Given records:
= Beginning of Section =

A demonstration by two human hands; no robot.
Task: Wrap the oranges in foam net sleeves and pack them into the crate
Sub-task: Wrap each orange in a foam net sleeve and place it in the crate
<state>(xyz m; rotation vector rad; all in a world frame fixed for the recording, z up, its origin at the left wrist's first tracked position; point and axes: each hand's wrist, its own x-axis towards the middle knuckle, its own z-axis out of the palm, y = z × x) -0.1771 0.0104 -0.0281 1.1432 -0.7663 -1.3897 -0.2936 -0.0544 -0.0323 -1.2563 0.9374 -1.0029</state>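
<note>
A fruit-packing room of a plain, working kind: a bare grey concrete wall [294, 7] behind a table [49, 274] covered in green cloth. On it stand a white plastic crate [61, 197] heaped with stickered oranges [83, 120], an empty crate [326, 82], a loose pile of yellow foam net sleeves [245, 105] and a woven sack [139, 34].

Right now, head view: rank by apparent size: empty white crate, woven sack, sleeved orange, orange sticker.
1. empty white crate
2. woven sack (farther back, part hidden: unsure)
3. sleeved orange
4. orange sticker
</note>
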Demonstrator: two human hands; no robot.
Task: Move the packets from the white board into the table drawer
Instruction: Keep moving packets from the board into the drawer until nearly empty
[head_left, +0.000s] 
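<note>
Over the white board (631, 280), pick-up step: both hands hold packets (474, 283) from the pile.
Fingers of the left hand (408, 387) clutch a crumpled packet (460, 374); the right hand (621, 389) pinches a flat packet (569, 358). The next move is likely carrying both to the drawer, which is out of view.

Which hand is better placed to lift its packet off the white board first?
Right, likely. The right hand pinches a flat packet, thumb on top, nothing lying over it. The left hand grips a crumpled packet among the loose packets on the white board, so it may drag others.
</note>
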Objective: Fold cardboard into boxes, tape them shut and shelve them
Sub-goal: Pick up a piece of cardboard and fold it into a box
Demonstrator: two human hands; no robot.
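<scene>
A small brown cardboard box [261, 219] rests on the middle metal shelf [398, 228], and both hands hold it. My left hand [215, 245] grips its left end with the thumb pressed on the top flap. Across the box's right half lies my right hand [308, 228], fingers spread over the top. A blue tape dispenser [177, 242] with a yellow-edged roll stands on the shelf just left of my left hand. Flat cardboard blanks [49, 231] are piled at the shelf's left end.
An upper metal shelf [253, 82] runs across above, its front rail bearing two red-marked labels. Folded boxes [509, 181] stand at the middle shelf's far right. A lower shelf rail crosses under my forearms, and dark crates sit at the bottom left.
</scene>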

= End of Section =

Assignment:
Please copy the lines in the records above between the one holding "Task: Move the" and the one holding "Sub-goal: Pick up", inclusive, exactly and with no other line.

Output for this task:
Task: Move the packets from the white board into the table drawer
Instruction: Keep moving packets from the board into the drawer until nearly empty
[head_left, +0.000s] 
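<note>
Over the white board (631, 280), pick-up step: both hands hold packets (474, 283) from the pile.
Fingers of the left hand (408, 387) clutch a crumpled packet (460, 374); the right hand (621, 389) pinches a flat packet (569, 358). The next move is likely carrying both to the drawer, which is out of view.

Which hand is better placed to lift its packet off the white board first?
Right, likely. The right hand pinches a flat packet, thumb on top, nothing lying over it. The left hand grips a crumpled packet among the loose packets on the white board, so it may drag others.
</note>
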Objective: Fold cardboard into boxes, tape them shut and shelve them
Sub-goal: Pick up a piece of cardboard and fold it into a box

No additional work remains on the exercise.